* [What to do] Please reproduce the entire listing exactly.

= = = = =

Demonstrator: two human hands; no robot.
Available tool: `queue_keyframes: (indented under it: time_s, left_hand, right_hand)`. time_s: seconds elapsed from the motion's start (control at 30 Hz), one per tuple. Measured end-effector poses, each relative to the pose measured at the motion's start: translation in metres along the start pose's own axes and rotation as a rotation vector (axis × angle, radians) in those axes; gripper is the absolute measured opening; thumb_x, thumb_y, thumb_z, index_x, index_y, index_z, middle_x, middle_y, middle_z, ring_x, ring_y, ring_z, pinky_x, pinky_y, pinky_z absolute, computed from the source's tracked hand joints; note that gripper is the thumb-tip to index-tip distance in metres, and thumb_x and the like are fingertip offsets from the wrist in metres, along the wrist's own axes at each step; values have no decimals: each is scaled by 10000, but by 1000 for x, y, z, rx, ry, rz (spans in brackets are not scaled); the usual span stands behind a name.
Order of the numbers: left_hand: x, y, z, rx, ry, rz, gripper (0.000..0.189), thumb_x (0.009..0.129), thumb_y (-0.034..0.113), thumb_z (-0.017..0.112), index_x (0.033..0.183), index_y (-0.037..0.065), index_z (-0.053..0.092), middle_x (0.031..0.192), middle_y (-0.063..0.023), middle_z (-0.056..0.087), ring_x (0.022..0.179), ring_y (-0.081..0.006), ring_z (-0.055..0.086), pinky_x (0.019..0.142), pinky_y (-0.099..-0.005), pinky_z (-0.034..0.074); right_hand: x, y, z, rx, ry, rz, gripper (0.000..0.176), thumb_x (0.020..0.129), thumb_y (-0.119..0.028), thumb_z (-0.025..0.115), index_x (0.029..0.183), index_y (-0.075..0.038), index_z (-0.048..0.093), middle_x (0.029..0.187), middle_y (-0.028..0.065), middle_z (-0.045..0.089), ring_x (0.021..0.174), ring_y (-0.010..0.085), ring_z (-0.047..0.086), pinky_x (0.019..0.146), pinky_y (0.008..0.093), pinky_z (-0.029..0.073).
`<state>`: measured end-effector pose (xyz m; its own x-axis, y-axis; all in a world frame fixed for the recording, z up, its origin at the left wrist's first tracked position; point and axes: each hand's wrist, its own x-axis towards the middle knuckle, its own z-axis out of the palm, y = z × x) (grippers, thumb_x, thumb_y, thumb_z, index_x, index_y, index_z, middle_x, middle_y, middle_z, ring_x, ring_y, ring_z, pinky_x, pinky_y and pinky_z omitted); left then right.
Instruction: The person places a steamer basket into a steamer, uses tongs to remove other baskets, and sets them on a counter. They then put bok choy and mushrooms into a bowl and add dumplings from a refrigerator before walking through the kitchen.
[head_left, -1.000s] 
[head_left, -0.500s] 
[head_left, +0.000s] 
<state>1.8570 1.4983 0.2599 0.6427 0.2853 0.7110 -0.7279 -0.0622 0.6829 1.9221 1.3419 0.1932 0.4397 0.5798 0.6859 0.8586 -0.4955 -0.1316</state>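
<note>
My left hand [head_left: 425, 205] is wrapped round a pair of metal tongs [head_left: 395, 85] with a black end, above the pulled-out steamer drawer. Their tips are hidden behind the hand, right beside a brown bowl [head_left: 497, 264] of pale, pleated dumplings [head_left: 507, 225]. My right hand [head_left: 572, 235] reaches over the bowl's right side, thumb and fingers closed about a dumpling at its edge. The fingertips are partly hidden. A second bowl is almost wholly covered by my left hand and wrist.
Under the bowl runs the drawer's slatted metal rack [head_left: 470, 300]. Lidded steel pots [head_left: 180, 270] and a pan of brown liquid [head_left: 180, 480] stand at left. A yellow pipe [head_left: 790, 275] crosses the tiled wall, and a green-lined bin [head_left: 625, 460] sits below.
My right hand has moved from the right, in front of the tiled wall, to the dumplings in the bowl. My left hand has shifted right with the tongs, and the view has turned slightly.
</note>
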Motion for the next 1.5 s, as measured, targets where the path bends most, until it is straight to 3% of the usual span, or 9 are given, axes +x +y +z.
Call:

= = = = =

* [Answer below]
Demonstrator: two human hands; no robot.
Available tool: `queue_keyframes: (indented under it: time_s, left_hand, right_hand)`. time_s: seconds elapsed from the motion's start (control at 30 Hz), one per tuple. Measured end-effector poses, each relative to the pose measured at the motion's start: translation in metres along the start pose's own axes and rotation as a rotation vector (axis × angle, radians) in those axes; gripper is the absolute measured opening; thumb_x, thumb_y, thumb_z, index_x, index_y, index_z, middle_x, middle_y, middle_z, ring_x, ring_y, ring_z, pinky_x, pinky_y, pinky_z absolute, computed from the source's tracked hand joints; note that gripper is the thumb-tip to index-tip distance in metres, and thumb_x and the like are fingertip offsets from the wrist in metres, along the wrist's own axes at each step; values have no decimals: each is scaled by 10000, but by 1000 for x, y, z, rx, ry, rz (spans in brackets are not scaled); the usual span stands behind a name.
Order of the numbers: left_hand: x, y, z, rx, ry, rz, gripper (0.000..0.189), thumb_x (0.009..0.129), thumb_y (-0.034..0.113), thumb_z (-0.017..0.112), index_x (0.033..0.183), index_y (-0.037..0.065), index_z (-0.053..0.092), middle_x (0.031..0.192), middle_y (-0.063..0.023), middle_z (-0.056..0.087), ring_x (0.022..0.179), ring_y (-0.081..0.006), ring_z (-0.055..0.086), pinky_x (0.019..0.142), pinky_y (-0.099..-0.005), pinky_z (-0.034..0.074); right_hand: x, y, z, rx, ry, rz, gripper (0.000..0.176), thumb_x (0.020..0.129), thumb_y (-0.119..0.028), thumb_z (-0.025..0.115), index_x (0.029..0.183), index_y (-0.075..0.038), index_z (-0.048..0.093), middle_x (0.029..0.187), middle_y (-0.028..0.065), middle_z (-0.045..0.089), ring_x (0.021..0.174), ring_y (-0.010..0.085), ring_z (-0.047..0.086), pinky_x (0.019..0.146), pinky_y (0.008..0.093), pinky_z (-0.029..0.073).
`<state>`: measured end-effector pose (xyz m; its own x-axis, y-axis; all in a world frame fixed for the recording, z up, its origin at the left wrist's first tracked position; point and axes: each hand's wrist, its own x-axis towards the middle knuckle, its own z-axis out of the palm, y = z × x) (grippers, thumb_x, thumb_y, thumb_z, index_x, index_y, index_z, middle_x, middle_y, middle_z, ring_x, ring_y, ring_z, pinky_x, pinky_y and pinky_z omitted); left then right.
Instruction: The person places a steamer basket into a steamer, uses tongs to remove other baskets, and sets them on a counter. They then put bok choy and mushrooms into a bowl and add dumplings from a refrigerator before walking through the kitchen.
[head_left, -1.000s] 
[head_left, -0.500s] 
[head_left, +0.000s] 
<state>1.8570 1.4983 0.2599 0.6427 0.2853 0.7110 -0.7279 -0.0622 0.6829 1.9221 1.3419 0.1932 0.4397 0.5798 0.6859 0.8586 -0.4955 -0.1316</state>
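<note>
My left hand [head_left: 425, 205] is wrapped round a pair of metal tongs [head_left: 395, 85] with a black end, above the pulled-out steamer drawer. Their tips are hidden behind the hand, right beside a brown bowl [head_left: 497, 264] of pale, pleated dumplings [head_left: 507, 225]. My right hand [head_left: 572, 235] reaches over the bowl's right side, thumb and fingers closed about a dumpling at its edge. The fingertips are partly hidden. A second bowl is almost wholly covered by my left hand and wrist.
Under the bowl runs the drawer's slatted metal rack [head_left: 470, 300]. Lidded steel pots [head_left: 180, 270] and a pan of brown liquid [head_left: 180, 480] stand at left. A yellow pipe [head_left: 790, 275] crosses the tiled wall, and a green-lined bin [head_left: 625, 460] sits below.
My right hand has moved from the right, in front of the tiled wall, to the dumplings in the bowl. My left hand has shifted right with the tongs, and the view has turned slightly.
</note>
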Motion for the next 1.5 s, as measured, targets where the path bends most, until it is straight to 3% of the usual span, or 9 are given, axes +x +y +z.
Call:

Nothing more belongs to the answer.